### What you will do
Go through the material below and report how many lines contain "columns". Give only the number.

==== The input ====

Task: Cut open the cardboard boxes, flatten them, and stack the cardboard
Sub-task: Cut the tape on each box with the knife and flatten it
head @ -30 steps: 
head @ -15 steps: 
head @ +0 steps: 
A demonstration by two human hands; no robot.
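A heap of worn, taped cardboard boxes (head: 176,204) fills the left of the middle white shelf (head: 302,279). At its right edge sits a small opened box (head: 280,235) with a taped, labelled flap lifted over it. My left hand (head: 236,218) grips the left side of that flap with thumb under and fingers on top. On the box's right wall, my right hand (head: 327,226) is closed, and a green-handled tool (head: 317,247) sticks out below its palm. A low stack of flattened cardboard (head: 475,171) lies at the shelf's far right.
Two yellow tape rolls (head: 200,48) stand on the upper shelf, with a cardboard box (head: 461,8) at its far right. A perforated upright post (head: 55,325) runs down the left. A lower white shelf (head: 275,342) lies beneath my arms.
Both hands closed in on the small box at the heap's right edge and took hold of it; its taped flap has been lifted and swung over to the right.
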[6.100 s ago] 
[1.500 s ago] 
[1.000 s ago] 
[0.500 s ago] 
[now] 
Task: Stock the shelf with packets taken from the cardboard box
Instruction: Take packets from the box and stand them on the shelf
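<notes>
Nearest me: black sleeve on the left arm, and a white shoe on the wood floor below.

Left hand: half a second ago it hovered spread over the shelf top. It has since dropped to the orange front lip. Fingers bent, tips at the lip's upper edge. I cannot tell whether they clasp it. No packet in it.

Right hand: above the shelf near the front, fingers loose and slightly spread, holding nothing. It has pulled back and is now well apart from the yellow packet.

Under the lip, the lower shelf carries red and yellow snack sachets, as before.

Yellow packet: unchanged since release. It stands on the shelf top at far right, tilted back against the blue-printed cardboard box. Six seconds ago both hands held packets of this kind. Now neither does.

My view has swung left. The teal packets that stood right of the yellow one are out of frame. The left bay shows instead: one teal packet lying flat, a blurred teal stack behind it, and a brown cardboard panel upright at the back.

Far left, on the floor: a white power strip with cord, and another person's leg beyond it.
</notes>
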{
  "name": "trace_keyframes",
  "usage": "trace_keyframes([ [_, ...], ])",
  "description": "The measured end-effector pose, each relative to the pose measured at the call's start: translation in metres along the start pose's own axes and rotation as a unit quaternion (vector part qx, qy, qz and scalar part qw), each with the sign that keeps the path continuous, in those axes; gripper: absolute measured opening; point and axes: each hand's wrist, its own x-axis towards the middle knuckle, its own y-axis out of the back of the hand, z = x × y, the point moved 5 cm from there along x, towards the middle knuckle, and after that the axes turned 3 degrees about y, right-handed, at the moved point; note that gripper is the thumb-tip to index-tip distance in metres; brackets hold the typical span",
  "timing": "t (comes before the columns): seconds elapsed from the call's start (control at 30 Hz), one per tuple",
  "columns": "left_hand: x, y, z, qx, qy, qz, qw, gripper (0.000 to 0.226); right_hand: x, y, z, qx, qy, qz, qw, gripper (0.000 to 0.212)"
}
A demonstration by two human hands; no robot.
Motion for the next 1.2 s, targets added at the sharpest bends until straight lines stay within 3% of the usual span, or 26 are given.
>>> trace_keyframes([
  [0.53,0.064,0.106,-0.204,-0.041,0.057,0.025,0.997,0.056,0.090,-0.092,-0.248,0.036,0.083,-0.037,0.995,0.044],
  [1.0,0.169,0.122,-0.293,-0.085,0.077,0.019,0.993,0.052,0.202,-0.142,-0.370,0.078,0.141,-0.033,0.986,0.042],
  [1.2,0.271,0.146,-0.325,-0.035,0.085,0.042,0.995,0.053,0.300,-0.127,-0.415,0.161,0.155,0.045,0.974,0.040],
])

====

### Response area
2